[To do]: Return each line of the entries that holds the string "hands".

====

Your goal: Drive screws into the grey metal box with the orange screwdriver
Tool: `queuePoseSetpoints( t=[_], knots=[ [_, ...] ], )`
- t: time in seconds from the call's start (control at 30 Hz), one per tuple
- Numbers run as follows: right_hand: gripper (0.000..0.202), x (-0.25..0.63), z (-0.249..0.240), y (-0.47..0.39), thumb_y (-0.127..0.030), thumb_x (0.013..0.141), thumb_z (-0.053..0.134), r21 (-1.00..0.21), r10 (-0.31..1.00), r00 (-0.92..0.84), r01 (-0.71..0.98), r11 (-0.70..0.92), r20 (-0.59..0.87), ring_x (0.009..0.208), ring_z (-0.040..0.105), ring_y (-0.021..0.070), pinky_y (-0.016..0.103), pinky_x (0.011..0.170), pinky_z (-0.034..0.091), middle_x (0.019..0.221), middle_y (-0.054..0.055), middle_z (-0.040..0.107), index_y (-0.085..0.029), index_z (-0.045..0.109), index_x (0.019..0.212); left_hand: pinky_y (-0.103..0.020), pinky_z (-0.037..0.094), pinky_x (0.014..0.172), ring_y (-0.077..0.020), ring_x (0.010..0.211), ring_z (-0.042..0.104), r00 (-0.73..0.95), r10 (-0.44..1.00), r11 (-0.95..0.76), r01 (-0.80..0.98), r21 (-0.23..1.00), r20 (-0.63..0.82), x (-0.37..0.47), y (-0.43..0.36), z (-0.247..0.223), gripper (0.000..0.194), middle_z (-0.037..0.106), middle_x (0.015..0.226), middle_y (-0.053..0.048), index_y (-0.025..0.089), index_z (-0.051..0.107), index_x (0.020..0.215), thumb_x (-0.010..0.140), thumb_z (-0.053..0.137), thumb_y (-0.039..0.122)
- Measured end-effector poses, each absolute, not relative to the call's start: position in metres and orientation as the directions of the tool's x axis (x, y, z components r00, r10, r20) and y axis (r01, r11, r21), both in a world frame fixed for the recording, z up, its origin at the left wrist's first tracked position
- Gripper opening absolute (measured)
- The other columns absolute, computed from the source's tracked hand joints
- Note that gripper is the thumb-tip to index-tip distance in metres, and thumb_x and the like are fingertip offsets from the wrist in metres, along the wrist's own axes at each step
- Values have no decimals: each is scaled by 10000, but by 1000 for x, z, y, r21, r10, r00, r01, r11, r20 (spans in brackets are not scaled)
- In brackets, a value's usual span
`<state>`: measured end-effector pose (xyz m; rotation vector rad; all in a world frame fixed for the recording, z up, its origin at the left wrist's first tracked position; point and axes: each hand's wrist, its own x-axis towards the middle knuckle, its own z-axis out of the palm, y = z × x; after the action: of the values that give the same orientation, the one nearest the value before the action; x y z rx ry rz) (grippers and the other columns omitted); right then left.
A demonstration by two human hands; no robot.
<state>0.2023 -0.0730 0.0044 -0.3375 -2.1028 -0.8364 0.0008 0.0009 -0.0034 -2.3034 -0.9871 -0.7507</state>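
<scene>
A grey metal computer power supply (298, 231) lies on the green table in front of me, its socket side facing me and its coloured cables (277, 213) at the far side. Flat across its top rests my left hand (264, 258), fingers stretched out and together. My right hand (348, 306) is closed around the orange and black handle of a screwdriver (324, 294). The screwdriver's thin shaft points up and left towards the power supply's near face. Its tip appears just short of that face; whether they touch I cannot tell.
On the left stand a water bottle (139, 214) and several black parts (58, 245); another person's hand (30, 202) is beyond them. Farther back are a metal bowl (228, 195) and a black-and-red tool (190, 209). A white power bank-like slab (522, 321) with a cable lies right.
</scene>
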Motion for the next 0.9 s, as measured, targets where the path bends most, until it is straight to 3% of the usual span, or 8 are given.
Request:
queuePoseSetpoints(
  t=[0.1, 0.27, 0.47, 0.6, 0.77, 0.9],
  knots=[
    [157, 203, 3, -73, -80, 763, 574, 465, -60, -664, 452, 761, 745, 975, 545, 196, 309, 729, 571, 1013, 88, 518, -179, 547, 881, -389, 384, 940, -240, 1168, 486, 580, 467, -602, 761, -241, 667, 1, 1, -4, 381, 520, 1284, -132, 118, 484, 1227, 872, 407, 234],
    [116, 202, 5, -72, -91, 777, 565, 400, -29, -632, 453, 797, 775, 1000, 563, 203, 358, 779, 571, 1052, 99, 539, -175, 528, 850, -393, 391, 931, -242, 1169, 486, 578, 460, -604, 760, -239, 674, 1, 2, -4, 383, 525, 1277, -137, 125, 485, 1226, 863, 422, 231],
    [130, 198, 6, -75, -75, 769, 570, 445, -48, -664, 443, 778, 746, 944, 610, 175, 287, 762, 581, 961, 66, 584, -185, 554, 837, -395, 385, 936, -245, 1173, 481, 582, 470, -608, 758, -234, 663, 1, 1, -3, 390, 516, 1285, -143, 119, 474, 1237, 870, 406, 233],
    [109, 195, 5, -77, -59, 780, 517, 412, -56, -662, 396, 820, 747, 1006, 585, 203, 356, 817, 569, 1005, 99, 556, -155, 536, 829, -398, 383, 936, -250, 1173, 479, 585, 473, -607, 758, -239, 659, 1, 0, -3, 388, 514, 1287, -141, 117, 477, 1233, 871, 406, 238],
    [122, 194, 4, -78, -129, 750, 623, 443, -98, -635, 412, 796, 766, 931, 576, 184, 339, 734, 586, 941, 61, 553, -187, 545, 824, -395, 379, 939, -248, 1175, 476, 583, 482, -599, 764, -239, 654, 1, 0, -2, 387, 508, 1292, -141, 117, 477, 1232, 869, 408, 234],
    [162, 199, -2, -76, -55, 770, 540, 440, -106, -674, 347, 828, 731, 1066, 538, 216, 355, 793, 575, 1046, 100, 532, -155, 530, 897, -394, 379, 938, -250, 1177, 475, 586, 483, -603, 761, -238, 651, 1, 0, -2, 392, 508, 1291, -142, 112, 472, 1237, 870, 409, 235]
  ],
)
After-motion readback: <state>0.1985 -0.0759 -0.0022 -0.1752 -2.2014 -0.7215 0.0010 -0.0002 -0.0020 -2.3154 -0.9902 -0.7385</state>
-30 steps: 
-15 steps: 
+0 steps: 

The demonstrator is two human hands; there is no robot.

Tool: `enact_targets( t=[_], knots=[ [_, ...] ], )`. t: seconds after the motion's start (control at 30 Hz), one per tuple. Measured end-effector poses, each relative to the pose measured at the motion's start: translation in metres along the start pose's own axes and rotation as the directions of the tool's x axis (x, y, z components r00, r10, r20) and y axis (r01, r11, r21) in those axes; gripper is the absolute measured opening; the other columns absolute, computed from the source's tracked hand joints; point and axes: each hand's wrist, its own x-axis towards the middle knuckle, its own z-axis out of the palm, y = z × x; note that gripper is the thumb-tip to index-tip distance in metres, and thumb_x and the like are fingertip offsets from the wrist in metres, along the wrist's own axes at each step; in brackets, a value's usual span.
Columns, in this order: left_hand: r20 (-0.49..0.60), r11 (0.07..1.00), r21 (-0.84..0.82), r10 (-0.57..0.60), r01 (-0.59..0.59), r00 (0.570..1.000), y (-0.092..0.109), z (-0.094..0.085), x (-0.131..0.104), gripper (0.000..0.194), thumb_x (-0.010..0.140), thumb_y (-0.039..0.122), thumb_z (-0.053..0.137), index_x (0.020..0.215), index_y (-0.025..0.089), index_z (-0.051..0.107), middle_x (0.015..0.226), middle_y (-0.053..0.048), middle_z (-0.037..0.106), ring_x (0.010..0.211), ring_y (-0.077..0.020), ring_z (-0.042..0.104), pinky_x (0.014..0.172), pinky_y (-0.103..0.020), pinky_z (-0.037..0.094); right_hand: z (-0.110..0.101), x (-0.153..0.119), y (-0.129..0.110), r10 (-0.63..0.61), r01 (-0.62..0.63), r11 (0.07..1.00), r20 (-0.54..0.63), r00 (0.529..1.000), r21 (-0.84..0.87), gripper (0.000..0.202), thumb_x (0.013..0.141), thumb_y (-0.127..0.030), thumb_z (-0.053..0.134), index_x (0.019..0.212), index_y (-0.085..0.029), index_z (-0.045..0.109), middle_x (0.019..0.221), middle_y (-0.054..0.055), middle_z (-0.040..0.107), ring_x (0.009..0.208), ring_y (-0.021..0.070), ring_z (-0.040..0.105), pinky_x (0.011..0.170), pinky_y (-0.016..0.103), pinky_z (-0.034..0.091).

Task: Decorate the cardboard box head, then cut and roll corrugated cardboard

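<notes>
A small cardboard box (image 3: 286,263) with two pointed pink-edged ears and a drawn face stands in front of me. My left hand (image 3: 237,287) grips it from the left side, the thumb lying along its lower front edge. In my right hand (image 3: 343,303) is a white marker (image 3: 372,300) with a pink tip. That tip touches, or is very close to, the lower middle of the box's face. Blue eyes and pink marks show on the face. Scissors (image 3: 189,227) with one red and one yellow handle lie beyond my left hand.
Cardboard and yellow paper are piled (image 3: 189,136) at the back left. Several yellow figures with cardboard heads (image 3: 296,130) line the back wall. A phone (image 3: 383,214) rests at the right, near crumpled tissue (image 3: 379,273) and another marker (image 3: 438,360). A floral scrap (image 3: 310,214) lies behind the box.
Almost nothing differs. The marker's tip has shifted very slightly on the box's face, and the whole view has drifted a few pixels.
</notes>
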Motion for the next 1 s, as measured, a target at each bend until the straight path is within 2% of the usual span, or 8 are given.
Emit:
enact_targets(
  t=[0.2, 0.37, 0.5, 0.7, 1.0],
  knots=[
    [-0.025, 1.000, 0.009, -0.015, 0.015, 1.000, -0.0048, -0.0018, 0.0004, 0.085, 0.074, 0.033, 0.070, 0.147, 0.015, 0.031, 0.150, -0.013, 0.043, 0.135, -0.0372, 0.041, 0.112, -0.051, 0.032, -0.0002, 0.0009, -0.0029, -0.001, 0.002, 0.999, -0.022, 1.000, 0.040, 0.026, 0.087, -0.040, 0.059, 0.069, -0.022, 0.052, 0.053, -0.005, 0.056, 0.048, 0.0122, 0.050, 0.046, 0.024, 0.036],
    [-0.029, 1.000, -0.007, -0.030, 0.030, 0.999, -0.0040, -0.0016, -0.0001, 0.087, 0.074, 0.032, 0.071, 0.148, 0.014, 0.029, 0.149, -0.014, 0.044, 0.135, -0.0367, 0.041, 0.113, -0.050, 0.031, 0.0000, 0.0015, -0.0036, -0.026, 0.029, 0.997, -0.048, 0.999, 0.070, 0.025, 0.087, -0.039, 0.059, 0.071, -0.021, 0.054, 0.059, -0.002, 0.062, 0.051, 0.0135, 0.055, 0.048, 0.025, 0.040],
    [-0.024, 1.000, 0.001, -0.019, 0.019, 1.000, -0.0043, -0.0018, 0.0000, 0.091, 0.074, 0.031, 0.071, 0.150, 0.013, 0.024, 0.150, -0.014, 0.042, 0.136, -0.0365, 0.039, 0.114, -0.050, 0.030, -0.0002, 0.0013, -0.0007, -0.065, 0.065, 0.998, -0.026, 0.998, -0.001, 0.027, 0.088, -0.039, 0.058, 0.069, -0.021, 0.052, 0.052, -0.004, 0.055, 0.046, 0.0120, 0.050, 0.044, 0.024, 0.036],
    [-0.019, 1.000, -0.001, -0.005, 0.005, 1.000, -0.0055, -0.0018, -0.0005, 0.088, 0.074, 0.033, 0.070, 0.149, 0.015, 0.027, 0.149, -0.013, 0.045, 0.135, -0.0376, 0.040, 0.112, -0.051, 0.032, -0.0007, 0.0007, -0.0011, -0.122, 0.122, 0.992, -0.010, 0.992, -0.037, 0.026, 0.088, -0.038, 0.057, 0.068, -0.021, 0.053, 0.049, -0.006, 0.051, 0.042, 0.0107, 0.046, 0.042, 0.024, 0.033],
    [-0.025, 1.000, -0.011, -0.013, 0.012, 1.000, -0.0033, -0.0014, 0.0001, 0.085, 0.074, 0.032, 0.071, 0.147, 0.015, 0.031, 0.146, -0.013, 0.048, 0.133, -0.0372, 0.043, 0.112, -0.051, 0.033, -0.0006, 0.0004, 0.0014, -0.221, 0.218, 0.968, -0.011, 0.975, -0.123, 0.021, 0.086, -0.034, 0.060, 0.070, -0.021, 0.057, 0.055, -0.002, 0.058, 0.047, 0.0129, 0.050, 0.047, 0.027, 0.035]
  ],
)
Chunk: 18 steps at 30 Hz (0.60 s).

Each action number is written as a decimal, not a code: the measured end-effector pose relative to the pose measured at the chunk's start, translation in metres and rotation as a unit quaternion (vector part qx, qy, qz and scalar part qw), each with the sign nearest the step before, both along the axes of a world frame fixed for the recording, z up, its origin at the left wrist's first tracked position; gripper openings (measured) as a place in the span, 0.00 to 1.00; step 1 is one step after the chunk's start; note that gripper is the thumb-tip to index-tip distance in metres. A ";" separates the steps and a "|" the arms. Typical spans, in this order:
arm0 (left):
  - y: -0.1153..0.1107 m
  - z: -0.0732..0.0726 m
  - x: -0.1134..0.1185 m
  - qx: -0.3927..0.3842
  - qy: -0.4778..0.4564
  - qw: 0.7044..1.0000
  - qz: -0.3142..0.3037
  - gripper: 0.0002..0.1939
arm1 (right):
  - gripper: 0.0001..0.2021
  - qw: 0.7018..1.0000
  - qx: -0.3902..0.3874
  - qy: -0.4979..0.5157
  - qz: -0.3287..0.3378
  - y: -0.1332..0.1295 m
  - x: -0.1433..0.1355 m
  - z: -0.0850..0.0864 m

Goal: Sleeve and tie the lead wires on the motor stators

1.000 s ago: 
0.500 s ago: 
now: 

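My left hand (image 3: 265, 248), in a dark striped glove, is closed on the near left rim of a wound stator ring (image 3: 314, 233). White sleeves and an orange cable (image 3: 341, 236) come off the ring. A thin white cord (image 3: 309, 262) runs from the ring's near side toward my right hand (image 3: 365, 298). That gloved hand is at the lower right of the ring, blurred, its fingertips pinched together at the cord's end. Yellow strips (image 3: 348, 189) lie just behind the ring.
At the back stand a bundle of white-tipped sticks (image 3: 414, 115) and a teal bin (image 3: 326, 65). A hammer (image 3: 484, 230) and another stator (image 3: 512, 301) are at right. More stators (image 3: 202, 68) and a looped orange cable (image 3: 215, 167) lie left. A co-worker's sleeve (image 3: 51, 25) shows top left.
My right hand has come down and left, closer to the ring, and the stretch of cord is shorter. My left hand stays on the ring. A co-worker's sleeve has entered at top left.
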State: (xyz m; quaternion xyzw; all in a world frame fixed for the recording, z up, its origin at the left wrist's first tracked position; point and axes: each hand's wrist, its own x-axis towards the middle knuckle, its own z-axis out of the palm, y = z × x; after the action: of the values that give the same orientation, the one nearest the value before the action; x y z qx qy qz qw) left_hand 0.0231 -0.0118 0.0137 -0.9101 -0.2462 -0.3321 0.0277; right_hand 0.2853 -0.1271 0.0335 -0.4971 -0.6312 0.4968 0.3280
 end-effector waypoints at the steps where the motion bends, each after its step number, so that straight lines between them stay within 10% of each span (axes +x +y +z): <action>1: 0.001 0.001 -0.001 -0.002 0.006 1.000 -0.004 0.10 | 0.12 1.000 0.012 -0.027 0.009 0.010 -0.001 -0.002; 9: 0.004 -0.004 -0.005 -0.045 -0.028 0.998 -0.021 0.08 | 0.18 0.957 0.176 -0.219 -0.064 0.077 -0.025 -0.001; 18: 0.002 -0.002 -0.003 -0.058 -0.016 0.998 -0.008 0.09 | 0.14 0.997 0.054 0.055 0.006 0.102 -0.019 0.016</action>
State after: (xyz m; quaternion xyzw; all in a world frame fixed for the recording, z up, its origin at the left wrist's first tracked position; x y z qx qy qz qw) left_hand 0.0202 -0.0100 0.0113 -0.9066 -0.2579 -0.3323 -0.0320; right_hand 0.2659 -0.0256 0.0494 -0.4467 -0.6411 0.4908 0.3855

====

[Solution below]:
A demonstration by two human hands; no robot.
The demonstrator is two human hands; there is no robot.

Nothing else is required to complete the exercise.